News Release

Changes in processes can substantially reduce error

Peer-Reviewed Publication

BMJ

(Implementation of rules based computerised bedside prescribing and administration: inervention study

Reducing errors made by emergency physicians in interpreting radiographs: longitudinal study

Two studies in this week's issue look at how changes in the way things are done can have a significant impact on safety.

Nightingale and colleagues from the Department of Medicine at the University of Birmingham describe a rules based system for the prescribing and recording of drugs given to patients. The system can be accessed from the bedside through wireless terminals. During 11 months of monitoring, the system prevented 58 unsafe prescriptions and gave over 700 high level warnings. Complete and legible prescriptions have eliminated transcription errors and most of the staff on the 64 bed renal unit, where the system was tested, felt that it was better than handwritten prescriptions.

As Dr Reinertsen points out in his editorial, medication error is the most common single preventable cause of injury to patients: baggage handlers, he says, make fewer mistakes with our luggage than do medical staff with drugs given to patients in hospital.

In a study from the Department of Emergency Medicine at Overlook Hospital in New Jersey, Espinosa and Nolan show the impact of learning from mistakes, and of cooperation between clinical disciplines.
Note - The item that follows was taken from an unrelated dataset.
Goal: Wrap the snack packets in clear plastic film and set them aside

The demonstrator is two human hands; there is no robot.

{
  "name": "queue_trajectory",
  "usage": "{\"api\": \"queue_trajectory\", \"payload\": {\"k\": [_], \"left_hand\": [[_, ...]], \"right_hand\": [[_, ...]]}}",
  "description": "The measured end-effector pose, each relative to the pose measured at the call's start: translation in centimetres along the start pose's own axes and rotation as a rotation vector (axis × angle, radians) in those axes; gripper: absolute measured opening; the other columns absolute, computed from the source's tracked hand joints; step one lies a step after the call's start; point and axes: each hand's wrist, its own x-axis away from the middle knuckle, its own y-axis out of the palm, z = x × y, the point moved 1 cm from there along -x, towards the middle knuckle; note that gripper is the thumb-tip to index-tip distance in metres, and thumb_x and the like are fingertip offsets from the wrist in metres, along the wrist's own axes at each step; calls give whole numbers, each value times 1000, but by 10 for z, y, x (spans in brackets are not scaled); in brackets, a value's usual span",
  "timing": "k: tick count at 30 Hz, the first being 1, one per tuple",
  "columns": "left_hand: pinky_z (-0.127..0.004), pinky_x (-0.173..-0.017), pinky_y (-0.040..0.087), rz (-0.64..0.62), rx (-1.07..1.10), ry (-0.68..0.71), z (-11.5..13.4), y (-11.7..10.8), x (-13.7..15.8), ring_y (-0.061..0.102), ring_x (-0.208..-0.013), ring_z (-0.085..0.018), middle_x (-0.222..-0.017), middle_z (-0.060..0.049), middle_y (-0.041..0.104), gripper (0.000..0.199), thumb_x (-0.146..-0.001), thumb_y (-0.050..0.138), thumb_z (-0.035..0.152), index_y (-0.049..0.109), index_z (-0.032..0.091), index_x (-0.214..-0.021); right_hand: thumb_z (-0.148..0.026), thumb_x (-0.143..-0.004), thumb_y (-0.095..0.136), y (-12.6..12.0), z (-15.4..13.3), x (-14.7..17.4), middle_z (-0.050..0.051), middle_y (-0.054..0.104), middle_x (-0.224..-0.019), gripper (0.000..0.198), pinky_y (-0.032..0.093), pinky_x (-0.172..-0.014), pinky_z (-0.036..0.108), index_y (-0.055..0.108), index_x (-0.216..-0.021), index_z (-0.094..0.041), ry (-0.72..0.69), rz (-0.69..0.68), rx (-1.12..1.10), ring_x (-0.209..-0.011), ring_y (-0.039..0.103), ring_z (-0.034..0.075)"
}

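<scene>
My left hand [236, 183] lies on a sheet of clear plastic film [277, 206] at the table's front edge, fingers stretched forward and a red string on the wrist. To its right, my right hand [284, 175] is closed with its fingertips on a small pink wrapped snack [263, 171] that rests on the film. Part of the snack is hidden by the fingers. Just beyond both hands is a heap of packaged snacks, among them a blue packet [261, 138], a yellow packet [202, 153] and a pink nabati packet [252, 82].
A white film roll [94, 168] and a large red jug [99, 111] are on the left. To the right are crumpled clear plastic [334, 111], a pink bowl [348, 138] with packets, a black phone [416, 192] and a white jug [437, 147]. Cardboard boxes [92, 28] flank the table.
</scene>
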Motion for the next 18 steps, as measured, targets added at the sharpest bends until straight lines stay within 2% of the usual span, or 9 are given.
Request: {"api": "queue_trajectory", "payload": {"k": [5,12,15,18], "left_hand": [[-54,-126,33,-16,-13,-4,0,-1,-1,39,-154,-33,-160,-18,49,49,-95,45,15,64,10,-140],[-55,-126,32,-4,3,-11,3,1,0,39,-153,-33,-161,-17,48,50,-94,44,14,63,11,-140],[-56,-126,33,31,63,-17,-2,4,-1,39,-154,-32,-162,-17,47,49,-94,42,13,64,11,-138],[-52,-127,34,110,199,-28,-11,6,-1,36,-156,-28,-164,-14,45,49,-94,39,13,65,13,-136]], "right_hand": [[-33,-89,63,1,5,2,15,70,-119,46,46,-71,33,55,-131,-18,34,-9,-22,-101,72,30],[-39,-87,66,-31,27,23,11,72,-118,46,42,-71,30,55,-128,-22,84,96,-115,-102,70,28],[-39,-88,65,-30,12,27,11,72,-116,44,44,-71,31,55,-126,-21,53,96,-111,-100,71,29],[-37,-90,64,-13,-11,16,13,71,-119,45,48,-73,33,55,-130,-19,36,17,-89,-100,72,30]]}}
Monthly team meetings, in which all emergency staff were involved, reviewed mistakes made in the interpretation of x-ray pictures. An error file was set up and used for teaching. A system was then devised for daily use all year round in which every film was interpreted initially by the emergency room doctor and then reviewed within 12 hours by a radiologist, as a quality control measure.

This replaced a system in which responsibility for the initial reading varied between the emergency room doctor and the radiologist, depending on the time of day and day of the week. The error rate more than halved after the first intervention and fell further when the system was re-configured. The authors estimated that the number of potential mistakes fell from 19 per 1000 cases to just three.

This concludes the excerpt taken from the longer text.